Would you please let me know what recourse I have, to see if there is not some way that my rent cannot be increased arbitrarily from $108 to $130 per month. It is simply not possible to pay such a large amount for what is a steadily deteriorating suite. The cost of living for food is bad enough but to have it compounded with such an exorbitant rent increase is just too much!

–Lee, October 1973

Excessive rent increases are a feature of tenant letters throughout the period, but 1973 and 1974 stand apart. Landlords, adjusting for rising interest rates and trying to get ahead of the minimal rent control regime promised by the provincial NDP, systematically raised rents. This was felt particularly by the thousands of people like Lee who lived in modern high-rises owned and managed by large, investor-owned companies like Wall & Redekop, Block Bros., or Royal Trust. Their letters from the period show systematic rent increases that average 15-20%, but in some cases go as high as 45%. Tenants of smaller buildings were not spared, however. Jill, a single woman in Point Grey, described being forced to leave her apartment by the near doubling of her rent over two years. In her letter, she pointed out that each increase—from $110 to $150, and then to $200 per month—came with a change of ownership. As investor dollars poured into Vancouver real estate, frame rental blocks like Jill’s were sold and resold, each transaction inflating their expected return as “income properties”. The growth of big firms and the financializing of housing had become structuring factors in Canadian rental markets by the late 1960s, particularly in major cities like Vancouver.
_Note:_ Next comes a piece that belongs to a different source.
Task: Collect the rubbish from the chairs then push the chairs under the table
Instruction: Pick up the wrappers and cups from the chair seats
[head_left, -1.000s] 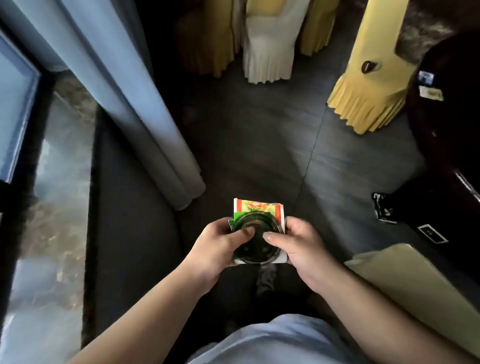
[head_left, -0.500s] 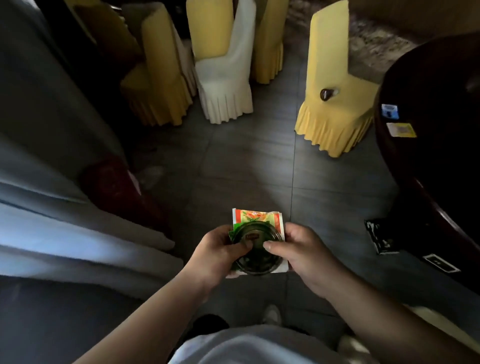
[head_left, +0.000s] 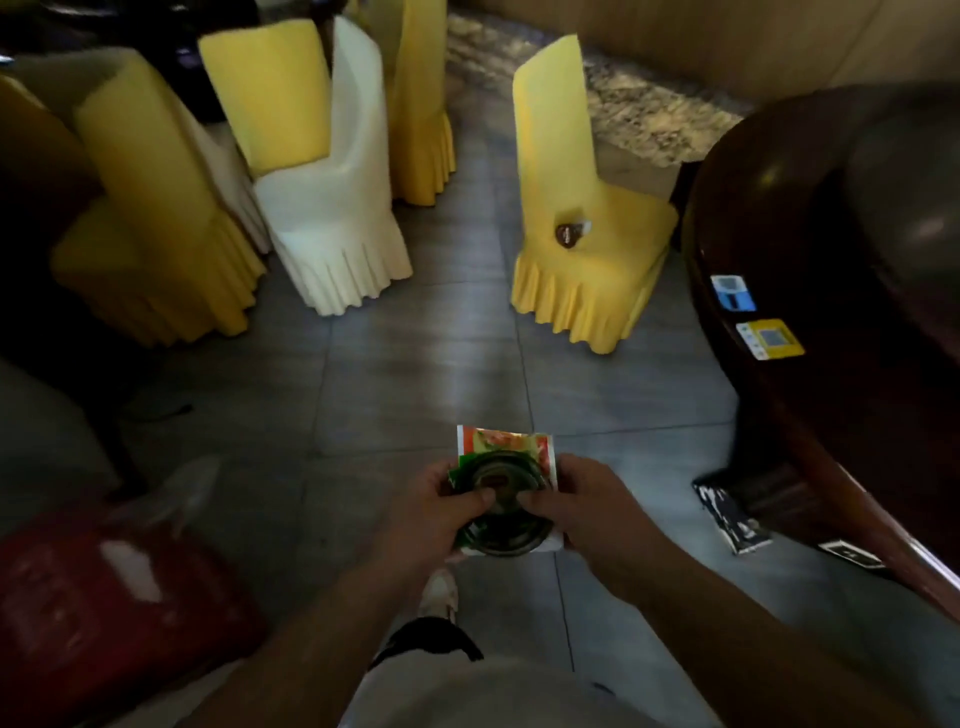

We, the undersigned citizens of British Columbia, call upon the Provincial Government to enact legislation [to] 1. Require just cause for eviction (reasonable security for tenants); 2. Require that the level of rents be justified before rent review boards; 3. Require massive amounts of government money to be invested in all types of housing [and] lease the housing to individuals at economic rents.

–petition, 1973

Vancouver tenants spoke out in search of solutions to immediate, personal problems. But they also connected their experiences to wider demands for housing fairness. In doing so they joined thousands of Canadians in cities across the country who saw their interests as renters ignored by the state, and their voices drowned out by the lobbying of property owners and the development industry. At the municipal level, the establishment of the VRAGB in 1969 and the full vote for renters—the majority of the City of Vancouver’s adult population—in civic elections the following year were both direct results of this political mobilization. Meanwhile, substantial reforms to BC’s landlord-tenant legislation in the 1970s owed a great deal to the persistence of tenants who knew they deserved “the right to live in some security and dignity.” Much as they were fifty years ago, tenants today are demanding that that basic right be extended to all Canadians who rent their homes. We should listen.

Daniel Ross is a professor in the history department at the Université du Québec à Montréal, where he teaches and researches the history of cities and urban culture. He is also a member of the ActiveHistory.ca editorial collective.


* Some names have been changed. The letters and petitions cited in this piece are drawn from the Rental Accommodation Grievance Board fonds (COV-S518/S519) and the Bruce Yorke fonds (COV-S713). I would like to thank the staff at the City of Vancouver Archives for their help in accessing this material.